Today at lunch (one of our few quiet times we have together when we’re actually sitting down), Mark and I were discussing the move of our Cibolo Creek bee hives. We haven’t been there long but we liked it – close to home (just south of Seguin and just on the other side of the county line), made great honey, gorgeous landscape for photographs and just nature enjoyment. But recently we’d notice work getting done – fences going in, land getting cleared. We like to keep in close touch with our landowners so that we know what’s going on and how it might impact our bees. Long story short, we are very happy that two options may have presented themselves today to Mark. We’re so thankful when people meet with us to check out potential bee yard locations and it all happens to work out! Mark says the new locations are both near us so that helps with fuel cost as well as with time, which we find less and less available. Both weekend days are booked now with Pearl Farmers Market (which are both well attended and have been great for our business). Serving as president of the farmers market association has also taken up a lot more of Mark’s time than we anticipated so that’s been a real challenge. And while I can manage with the other social media platforms, it’s harder and harder to find time for an in-depth post on our beloved Bee Blog. So, forgive me. But honestly if you do have access to Tumblr, Facebook, Twitter or Instagram, do find us. I am on there daily as it’s just easier to post pictures as we work and add a short description. Stick with us!

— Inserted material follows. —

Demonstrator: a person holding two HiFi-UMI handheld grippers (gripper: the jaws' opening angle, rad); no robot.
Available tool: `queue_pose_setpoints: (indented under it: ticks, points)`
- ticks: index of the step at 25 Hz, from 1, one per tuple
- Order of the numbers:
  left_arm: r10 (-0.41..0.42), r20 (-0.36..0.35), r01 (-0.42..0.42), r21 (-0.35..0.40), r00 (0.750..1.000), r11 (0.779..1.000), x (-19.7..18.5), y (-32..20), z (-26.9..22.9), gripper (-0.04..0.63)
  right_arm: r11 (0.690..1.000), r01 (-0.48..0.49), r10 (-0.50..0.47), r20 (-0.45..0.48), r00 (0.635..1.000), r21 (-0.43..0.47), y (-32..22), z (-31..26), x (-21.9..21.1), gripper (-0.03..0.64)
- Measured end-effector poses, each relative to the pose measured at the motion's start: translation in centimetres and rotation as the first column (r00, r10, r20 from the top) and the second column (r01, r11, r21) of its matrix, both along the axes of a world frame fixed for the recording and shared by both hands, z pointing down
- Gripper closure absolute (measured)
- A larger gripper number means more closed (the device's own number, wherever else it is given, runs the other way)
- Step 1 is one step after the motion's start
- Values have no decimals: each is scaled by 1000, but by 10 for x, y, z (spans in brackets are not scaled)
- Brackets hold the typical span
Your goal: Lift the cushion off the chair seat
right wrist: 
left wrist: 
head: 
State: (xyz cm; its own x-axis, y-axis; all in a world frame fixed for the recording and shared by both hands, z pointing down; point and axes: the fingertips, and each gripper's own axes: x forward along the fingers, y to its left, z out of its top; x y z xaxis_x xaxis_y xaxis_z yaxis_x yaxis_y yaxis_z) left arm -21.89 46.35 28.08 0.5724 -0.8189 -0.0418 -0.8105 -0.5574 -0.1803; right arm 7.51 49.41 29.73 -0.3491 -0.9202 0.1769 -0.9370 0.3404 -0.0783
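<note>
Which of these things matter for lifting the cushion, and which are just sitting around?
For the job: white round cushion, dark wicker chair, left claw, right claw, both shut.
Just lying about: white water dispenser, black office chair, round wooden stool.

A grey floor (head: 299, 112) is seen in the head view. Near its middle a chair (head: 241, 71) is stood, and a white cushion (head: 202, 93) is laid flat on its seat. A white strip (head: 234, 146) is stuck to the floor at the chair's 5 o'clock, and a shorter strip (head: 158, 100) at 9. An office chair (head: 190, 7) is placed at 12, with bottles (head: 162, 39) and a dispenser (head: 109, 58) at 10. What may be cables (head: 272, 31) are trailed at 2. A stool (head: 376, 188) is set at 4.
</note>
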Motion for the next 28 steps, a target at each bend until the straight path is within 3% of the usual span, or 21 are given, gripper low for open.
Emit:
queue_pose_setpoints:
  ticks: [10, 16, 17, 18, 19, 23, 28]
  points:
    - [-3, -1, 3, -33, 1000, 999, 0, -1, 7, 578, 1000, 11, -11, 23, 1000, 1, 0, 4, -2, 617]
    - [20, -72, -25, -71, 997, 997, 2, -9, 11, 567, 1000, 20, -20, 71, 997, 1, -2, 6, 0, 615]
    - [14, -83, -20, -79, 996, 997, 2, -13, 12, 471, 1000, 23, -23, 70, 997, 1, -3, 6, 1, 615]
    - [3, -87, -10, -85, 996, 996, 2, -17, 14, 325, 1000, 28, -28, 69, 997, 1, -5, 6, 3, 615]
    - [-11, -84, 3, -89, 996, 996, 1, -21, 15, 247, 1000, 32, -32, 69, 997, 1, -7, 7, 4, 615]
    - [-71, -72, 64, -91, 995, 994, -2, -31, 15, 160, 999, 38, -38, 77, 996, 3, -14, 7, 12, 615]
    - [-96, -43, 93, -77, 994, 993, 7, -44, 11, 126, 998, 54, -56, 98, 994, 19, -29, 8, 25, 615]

Well, I want to post this before it’s delayed any longer. I told Mark I have started about four times on this and it’s taking me over two weeks. LOL I am determined to get this up on the blog!!!! Take care and hope to catch up with you soon. Much love, Thien & Mark
This is a shot of some of our new hives Mark made up from strong hives this spring. I don’t even know what our current count is anymore for our own hives, but it’s been really wonderful to have had this spring to focus on them.